AIM: To investigate the expression of midkine in eso-phageal squamous cell carcinoma (ESCC) and analyze its relationship with clinicopathological features.METHODS: RT-PCR and immunocytochemical staining were used to detect the expression of midkine mRNA and protein in EC109 cells, respectively. Then the expression of midkine in 66 cases of ESCC samples were detected by immunohistochemistry using monoclonal antibodies against human midkine.RESULTS: Midkine was expressed in EC109 cell by RT-PCR and immunocytochemistry. The immunoreactivity was detected in 56.1 % (37/66) of the ESCC samples. The expression of midkine was found in cytoplasm of tumor cells. Notably, the intensity of midkine was stronger at the area abundant in vessels and the in-vading border of the tumors. Midkine was more in-tensely expressed in well differentiated tumors (76.9 %) than in moderately and poorly differentiated tumors (43.1 % and 41.2 %, respectively) (P < 0.05). There was no statistically significant correlation between midkine expression and gender, age, clinical stage, lymph node metastasis or survival in ESCC.CONCLUSION: Midkine is overexpressed in ESCC. It may play a role in tumor angiogenesis and invasion. The expression of midkine is correlated with tumor cell differentiation in ESCC. The more poorly tumor cells differentiate, the weaker midkine expresses.

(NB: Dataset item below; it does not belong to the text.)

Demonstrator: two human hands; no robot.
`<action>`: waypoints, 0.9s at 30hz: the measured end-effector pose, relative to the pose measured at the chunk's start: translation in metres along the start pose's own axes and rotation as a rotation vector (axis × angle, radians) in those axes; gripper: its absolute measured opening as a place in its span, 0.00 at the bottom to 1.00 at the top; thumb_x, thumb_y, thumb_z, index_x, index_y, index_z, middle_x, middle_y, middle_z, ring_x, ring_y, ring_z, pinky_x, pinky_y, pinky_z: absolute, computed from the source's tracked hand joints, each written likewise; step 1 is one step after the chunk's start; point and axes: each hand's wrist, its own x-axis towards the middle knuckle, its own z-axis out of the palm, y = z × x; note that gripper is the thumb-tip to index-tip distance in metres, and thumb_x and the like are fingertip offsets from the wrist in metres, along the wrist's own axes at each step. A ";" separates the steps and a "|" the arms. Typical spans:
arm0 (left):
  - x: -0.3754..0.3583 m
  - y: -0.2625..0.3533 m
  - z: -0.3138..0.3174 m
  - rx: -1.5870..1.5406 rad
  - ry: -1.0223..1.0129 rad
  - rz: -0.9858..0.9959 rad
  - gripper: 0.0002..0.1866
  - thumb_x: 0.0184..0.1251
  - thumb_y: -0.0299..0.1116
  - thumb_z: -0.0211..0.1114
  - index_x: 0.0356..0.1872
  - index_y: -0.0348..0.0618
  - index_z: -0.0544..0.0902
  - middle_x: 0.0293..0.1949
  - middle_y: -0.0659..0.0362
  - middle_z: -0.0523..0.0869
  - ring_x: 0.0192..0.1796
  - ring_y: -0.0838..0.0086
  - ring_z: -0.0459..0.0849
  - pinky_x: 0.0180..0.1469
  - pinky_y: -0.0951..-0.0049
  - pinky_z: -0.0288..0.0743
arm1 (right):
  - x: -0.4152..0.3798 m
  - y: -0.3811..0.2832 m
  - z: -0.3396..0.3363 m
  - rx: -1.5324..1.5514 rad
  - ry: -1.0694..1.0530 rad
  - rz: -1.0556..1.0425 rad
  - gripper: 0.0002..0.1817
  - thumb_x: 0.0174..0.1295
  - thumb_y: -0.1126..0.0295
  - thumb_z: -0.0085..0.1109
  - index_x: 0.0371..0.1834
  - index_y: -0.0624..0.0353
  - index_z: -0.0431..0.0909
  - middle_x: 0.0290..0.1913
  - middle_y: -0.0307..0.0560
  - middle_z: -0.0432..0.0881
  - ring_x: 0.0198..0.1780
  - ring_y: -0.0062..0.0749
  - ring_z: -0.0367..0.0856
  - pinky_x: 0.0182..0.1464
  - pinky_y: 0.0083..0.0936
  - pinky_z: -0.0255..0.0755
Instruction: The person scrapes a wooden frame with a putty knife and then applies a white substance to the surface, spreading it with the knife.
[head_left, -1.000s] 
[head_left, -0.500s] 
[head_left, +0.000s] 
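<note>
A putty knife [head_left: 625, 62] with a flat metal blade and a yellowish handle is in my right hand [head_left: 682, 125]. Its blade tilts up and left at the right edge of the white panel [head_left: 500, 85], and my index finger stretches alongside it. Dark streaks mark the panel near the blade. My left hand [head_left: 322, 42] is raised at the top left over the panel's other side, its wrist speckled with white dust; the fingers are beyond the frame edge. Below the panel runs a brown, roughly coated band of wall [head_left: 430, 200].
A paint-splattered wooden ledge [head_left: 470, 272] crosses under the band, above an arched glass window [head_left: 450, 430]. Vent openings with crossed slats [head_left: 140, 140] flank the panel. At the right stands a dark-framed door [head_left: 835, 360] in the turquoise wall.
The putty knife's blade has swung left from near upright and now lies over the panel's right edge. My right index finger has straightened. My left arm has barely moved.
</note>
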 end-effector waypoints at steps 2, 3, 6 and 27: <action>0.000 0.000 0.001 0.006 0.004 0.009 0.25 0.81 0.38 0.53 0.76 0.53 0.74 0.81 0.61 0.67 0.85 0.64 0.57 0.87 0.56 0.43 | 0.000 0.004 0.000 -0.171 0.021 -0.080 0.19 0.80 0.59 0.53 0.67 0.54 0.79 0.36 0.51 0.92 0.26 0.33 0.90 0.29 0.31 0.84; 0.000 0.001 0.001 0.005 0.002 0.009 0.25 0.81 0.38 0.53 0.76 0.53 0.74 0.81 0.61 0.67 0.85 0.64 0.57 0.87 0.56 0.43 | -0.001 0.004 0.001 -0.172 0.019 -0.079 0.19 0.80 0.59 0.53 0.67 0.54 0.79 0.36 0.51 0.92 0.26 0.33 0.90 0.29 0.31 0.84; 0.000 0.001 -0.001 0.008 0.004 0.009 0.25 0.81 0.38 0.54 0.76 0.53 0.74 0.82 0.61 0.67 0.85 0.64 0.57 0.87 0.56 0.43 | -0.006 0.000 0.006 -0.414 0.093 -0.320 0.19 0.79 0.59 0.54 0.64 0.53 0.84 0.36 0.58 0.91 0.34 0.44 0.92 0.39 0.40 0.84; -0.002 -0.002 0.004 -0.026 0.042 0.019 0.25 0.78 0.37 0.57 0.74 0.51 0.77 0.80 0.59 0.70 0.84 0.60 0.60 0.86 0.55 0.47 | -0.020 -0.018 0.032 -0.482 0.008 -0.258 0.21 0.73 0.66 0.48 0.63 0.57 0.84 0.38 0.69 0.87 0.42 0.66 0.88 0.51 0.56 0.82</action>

机译:目的:研究中期因子在食管鳞癌中的表达,并分析其与临床病理特征的关系。方法:采用RT-PCR和免疫细胞化学染色技术分别检测中期因子mRNA和蛋白在EC109细胞中的表达。 。然后用抗人中期因子的单克隆抗体通过免疫组织化学方法检测66例ESCC样品中中期因子的表达。结果:RT-PCR和免疫细胞化学法检测EC109细胞中的中期因子的表达。在56.1%(37/66)的ESCC样品中检测到免疫反应性。在肿瘤细胞的细胞质中发现了midkine的表达。值得注意的是,在血管丰富的区域和肿瘤的侵入边界,中期因子的强度较强。 Midkine在高分化肿瘤中的表达强度更高(76.9%),而在中低分化肿瘤中的表达强度更高(分别为43.1%和41.2%)(P <0.05)。结论:胚胎干细胞中中期因子的表达与性别,年龄,临床分期,淋巴结转移或生存率无统计学意义。结论:胚胎干细胞中中期因子的表达过高。它可能在肿瘤血管生成和侵袭中起作用。中期因子的表达与ESCC中的肿瘤细胞分化有关。肿瘤细胞分化越差,中因子表达越弱。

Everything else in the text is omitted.